The young man at the copiers frowns at the chequebook, and says that it won’t be accepted. They said so, I insist. Who said that, he asks, was it the man in the window? I nod. Very strange, he comments. It’s not the norm and they usually are very particular, he explains. But logically, why should it not be accepted? It is a legitimate document, after all! He shrugs, Sign the photocopy and submit it, see if it works. He photocopies all the documents I need and pins them together. Put the licence in a polythene cover and attach it at the top, so it won’t get lost, he advises. He points where the cover may be obtained.

The man in the window is a perfectionist. He doesn’t like the way I attached the licence to the application. He calls out to somebody and a small man appears beside me to do it right. My documents are then accepted without fuss. I’m told to make the payments. That means the other window for one payment quickly completed there. I am then directed to a third place for another payment.  I see a big crowd milling about outside, and only one window in operation. It looks to me my luck is running out, and I’m sure I won’t reach the counter before it closes today. Still, I join the queue and several people look around in surprise. I ask if that queue is for the payment I am supposed to make. Several heads shake in unison and several hands point to a room inside the building. 
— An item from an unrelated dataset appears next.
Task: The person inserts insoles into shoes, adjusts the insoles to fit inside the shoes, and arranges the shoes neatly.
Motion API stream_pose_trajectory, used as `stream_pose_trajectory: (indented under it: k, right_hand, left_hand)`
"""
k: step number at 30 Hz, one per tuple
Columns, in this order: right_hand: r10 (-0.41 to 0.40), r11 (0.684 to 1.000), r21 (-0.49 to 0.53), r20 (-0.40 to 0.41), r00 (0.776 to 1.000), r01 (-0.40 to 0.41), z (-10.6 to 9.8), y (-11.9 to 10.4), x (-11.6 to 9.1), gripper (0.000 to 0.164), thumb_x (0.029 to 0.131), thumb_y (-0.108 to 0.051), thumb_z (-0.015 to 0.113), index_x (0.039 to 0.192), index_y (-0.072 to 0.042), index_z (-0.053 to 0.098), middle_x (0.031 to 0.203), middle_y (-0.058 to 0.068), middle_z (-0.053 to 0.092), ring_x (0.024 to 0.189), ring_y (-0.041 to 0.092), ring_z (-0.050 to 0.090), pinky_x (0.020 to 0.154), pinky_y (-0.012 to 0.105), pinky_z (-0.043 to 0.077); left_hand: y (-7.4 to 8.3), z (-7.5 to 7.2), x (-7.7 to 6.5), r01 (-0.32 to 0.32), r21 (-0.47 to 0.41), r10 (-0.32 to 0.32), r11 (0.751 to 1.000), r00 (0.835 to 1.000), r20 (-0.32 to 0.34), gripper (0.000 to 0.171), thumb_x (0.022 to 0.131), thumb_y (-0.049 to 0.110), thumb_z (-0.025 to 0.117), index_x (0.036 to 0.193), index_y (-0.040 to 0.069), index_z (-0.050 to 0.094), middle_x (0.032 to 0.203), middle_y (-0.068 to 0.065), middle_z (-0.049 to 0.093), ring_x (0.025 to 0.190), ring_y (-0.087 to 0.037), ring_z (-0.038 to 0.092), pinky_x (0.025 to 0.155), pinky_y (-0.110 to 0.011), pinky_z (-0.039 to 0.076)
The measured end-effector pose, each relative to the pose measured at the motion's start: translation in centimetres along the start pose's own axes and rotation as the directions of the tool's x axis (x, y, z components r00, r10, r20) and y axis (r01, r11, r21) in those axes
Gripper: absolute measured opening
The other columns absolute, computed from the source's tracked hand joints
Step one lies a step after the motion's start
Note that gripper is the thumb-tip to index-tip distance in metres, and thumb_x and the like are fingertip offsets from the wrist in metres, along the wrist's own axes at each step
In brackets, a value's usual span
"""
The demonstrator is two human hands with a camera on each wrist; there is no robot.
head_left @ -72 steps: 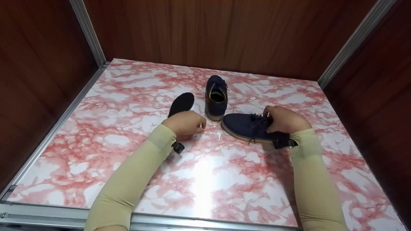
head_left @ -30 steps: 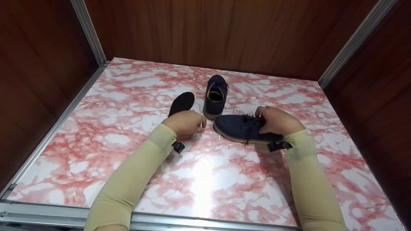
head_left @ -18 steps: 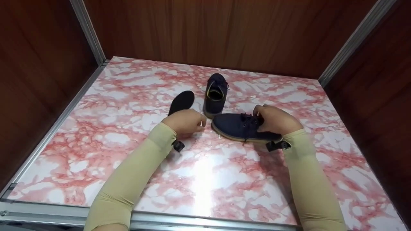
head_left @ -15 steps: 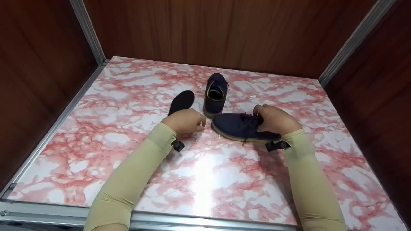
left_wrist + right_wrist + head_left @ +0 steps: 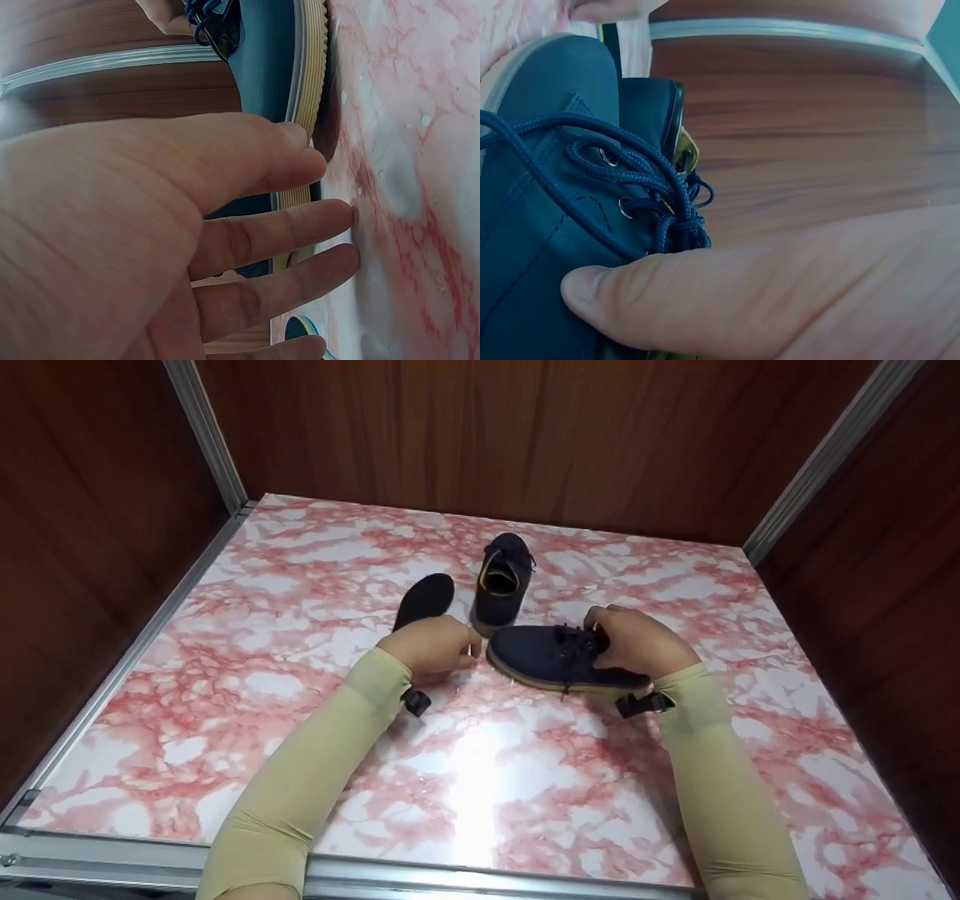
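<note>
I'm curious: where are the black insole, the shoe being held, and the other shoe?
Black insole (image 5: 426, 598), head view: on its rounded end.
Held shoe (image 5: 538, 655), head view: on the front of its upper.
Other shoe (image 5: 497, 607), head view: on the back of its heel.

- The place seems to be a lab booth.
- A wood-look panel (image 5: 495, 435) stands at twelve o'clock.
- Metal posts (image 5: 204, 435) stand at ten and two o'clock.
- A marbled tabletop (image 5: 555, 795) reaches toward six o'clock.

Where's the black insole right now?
In the head view, the black insole lies on the marbled tabletop, left of the rear shoe, its near end hidden behind the left hand.
</note>
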State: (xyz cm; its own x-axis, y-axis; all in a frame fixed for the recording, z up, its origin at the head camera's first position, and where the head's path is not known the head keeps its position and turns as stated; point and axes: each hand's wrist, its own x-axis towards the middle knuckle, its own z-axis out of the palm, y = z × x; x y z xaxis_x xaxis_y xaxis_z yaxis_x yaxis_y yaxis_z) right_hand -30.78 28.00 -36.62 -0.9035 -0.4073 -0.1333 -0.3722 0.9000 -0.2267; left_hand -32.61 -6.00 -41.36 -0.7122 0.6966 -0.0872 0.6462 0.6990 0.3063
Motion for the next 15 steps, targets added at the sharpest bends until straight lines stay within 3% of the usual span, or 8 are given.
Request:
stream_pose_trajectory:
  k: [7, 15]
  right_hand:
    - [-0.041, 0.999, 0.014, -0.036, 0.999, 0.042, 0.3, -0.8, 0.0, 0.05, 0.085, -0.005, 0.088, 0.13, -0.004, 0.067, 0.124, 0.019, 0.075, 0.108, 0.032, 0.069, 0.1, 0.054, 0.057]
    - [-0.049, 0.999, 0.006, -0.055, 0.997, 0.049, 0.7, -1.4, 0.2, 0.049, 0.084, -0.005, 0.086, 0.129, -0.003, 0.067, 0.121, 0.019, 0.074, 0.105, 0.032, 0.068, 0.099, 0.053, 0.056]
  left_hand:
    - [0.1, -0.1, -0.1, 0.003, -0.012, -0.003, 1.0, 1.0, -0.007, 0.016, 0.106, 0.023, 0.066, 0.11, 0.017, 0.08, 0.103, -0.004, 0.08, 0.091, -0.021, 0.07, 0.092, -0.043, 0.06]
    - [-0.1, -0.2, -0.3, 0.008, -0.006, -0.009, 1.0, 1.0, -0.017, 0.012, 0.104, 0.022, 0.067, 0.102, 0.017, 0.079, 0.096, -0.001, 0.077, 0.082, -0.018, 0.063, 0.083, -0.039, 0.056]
Thankfully there are no crowds at the window inside.  I pay up and am handed the receipt. I head back to the receiving window, and submit all the various papers I have collected. The small man materializes again, and makes two sets of my papers  one, to be received at the counter, and the other, my takeaways of receipts. These are now stamped on the reverse with the official seal of the Authority. Come back in 25 days, the young assistant says from the other side of the window. 

25 days? My question is how I am to manage without licence meanwhile. The senior smiles slightly, and points to the stamped paper he has just signed.  That’s enough to cover it, he says, but if you like you can put your photograph on it, and have it attested. That makes perfect sense to me, and accordingly, it happens. 25 days, I ask again to reconfirm. 15 days should do it, he replies, Come back then and check.

I am elated that I’m done in less than an hour. As I walk away, I wonder what is so bad here? Government offices may look seedy and run down, but the bureaucracy functions all right. They keep the country going. In fact, good people may be found at these socially condemned bad places that are really helpful to the public.

Seems to me that it is not they, but the ubiquitous representative culture of touts that overrun the place that are the problem. They are poorly educated young men socialized into speed money by the more privileged sections, and now it is their livelihood they protect. Indeed, it is their accosting anybody and everybody as a matter of course that gives the places the bad name. 

For too long, women have swallowed the value judgements men throw at them as gospel truth. They need to realize the truth, to be out and about, doing their own thing themselves. That does not take away from being respectable and dignified, rather it actually facilitates independence - and self-worth. It may be better for societal advancement for them to be less trusting of judgements, and less unquestioningly obedient!